__TASK TO CARRY OUT__
The full listing below is to be written out exactly.

__DATA SUPPLIED__
=== Begin Enclosure ===

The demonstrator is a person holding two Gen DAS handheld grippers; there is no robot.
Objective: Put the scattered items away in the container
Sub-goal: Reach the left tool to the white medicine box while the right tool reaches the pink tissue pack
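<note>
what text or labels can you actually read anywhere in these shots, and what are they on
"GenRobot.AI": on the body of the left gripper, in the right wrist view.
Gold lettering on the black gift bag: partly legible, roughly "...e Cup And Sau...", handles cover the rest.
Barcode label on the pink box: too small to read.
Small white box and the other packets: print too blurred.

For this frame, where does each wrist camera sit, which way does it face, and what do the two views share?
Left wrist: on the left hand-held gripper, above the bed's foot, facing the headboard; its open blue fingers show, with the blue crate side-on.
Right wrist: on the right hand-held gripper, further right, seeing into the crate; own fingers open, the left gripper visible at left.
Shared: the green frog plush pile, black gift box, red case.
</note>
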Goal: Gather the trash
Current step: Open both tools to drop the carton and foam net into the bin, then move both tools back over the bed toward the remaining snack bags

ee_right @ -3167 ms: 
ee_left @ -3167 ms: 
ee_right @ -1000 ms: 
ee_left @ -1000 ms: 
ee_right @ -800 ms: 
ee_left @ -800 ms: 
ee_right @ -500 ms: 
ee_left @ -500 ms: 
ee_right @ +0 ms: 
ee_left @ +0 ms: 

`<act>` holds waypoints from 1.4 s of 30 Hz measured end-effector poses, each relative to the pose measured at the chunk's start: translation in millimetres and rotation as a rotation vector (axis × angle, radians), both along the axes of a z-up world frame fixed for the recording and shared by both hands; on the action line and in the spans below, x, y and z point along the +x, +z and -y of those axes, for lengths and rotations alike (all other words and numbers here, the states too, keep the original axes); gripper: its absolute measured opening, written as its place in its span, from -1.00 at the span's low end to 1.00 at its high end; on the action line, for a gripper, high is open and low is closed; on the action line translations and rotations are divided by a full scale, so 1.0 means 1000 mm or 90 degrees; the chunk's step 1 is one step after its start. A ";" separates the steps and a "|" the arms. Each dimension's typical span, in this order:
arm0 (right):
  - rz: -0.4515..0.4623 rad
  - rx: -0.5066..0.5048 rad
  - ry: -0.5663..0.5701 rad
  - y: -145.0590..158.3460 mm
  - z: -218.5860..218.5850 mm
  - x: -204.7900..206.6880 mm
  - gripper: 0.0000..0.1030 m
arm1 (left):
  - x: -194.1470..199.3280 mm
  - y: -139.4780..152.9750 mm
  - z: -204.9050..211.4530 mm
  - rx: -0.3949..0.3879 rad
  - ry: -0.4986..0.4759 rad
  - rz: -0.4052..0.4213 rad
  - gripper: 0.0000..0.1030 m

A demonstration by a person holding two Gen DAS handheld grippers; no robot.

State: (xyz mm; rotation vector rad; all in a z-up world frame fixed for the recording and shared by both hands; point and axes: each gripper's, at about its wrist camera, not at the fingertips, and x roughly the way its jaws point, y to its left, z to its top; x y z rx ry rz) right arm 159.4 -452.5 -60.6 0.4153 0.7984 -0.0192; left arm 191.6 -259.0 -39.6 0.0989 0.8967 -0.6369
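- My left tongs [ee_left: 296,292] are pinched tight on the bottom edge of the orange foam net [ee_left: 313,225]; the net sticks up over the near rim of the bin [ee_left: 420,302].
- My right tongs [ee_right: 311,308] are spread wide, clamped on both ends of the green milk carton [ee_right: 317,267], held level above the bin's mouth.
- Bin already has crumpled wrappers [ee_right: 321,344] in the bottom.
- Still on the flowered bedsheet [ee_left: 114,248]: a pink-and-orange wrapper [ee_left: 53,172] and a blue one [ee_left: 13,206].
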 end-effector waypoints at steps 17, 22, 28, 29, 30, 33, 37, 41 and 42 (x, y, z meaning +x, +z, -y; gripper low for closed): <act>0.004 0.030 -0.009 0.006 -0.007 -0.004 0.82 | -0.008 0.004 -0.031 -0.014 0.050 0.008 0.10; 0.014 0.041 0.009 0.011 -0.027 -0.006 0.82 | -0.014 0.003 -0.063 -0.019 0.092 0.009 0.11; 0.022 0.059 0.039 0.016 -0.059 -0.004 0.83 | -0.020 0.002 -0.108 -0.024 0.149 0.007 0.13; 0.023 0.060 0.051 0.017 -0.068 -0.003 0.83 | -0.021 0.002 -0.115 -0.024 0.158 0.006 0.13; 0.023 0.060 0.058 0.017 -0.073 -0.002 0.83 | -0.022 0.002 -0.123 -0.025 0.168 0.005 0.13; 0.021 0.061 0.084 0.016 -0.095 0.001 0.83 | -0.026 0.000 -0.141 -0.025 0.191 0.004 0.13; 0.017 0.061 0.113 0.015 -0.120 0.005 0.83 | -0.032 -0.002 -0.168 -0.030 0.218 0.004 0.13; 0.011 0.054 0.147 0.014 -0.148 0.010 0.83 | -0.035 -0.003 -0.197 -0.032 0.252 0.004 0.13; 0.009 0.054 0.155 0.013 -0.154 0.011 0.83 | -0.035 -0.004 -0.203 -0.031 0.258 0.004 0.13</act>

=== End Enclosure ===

__ANSWER__
The demonstrator is a person holding two Gen DAS handheld grippers; there is no robot.
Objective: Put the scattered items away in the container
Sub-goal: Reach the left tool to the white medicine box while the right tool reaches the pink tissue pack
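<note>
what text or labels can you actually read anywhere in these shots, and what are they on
"GenRobot.AI": on the body of the left gripper, in the right wrist view.
Gold lettering on the black gift bag: partly legible, roughly "...e Cup And Sau...", handles cover the rest.
Barcode label on the pink box: too small to read.
Small white box and the other packets: print too blurred.

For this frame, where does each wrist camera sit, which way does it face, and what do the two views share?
Left wrist: on the left hand-held gripper, above the bed's foot, facing the headboard; its open blue fingers show, with the blue crate side-on.
Right wrist: on the right hand-held gripper, further right, seeing into the crate; own fingers open, the left gripper visible at left.
Shared: the green frog plush pile, black gift box, red case.
</note>
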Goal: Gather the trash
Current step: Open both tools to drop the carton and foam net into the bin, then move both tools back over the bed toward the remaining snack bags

ee_right @ -3167 ms: 
ee_left @ -3167 ms: 
ee_right @ -1000 ms: 
ee_left @ -1000 ms: 
ee_right @ -800 ms: 
ee_left @ -800 ms: 
ee_right @ -500 ms: 
ee_left @ -500 ms: 
ee_right @ +0 ms: 
ee_left @ +0 ms: 

`<act>` holds waypoints from 1.4 s of 30 Hz measured end-effector poses, each relative to the pose measured at the chunk's start: translation in millimetres and rotation as a rotation vector (axis × angle, radians), both along the axes of a z-up world frame fixed for the recording and shared by both hands; on the action line and in the spans below, x, y and z point along the +x, +z and -y of those axes, for lengths and rotations alike (all other words and numbers here, the states too, keep the original axes); gripper: its absolute measured opening, written as its place in its span, from -1.00 at the span's low end to 1.00 at its high end; on the action line, for a gripper, high is open and low is closed; on the action line translations and rotations are divided by a full scale, so 1.0 means 1000 mm or 90 degrees; the chunk's step 1 is one step after its start. A ";" separates the steps and a "|" the arms. Each dimension's typical span, in this order:
arm0 (right):
  - rz: -0.4515..0.4623 rad
  - rx: -0.5066..0.5048 rad
  - ry: -0.5663..0.5701 rad
  - y: -145.0590..158.3460 mm
  - z: -218.5860..218.5850 mm
  - x: -204.7900..206.6880 mm
  - gripper: 0.0000..0.1030 m
arm1 (left):
  - x: -194.1470..199.3280 mm
  - y: -139.4780..152.9750 mm
  - z: -204.9050..211.4530 mm
  - rx: -0.3949..0.3879 rad
  - ry: -0.4986..0.4759 rad
  - rz: -0.4052..0.4213 rad
  - gripper: 0.0000..0.1030 m

A demonstration by a person holding two Gen DAS handheld grippers; no robot.

State: (xyz mm; rotation vector rad; all in a z-up world frame fixed for the recording and shared by both hands; point and axes: each gripper's, at about its wrist camera, not at the fingertips, and x roughly the way its jaws point, y to its left, z to its top; x y z rx ry rz) right arm 159.4 -452.5 -60.6 0.4153 0.7984 -0.0192; left arm 191.6 -259.0 -39.6 0.0989 0.8967 -0.6369
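- My left tongs [ee_left: 296,292] are pinched tight on the bottom edge of the orange foam net [ee_left: 313,225]; the net sticks up over the near rim of the bin [ee_left: 420,302].
- My right tongs [ee_right: 311,308] are spread wide, clamped on both ends of the green milk carton [ee_right: 317,267], held level above the bin's mouth.
- Bin already has crumpled wrappers [ee_right: 321,344] in the bottom.
- Still on the flowered bedsheet [ee_left: 114,248]: a pink-and-orange wrapper [ee_left: 53,172] and a blue one [ee_left: 13,206].
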 end-effector waypoints at steps 17, 22, 28, 29, 30, 33, 37, 41 and 42 (x, y, z meaning +x, +z, -y; gripper low for closed): <act>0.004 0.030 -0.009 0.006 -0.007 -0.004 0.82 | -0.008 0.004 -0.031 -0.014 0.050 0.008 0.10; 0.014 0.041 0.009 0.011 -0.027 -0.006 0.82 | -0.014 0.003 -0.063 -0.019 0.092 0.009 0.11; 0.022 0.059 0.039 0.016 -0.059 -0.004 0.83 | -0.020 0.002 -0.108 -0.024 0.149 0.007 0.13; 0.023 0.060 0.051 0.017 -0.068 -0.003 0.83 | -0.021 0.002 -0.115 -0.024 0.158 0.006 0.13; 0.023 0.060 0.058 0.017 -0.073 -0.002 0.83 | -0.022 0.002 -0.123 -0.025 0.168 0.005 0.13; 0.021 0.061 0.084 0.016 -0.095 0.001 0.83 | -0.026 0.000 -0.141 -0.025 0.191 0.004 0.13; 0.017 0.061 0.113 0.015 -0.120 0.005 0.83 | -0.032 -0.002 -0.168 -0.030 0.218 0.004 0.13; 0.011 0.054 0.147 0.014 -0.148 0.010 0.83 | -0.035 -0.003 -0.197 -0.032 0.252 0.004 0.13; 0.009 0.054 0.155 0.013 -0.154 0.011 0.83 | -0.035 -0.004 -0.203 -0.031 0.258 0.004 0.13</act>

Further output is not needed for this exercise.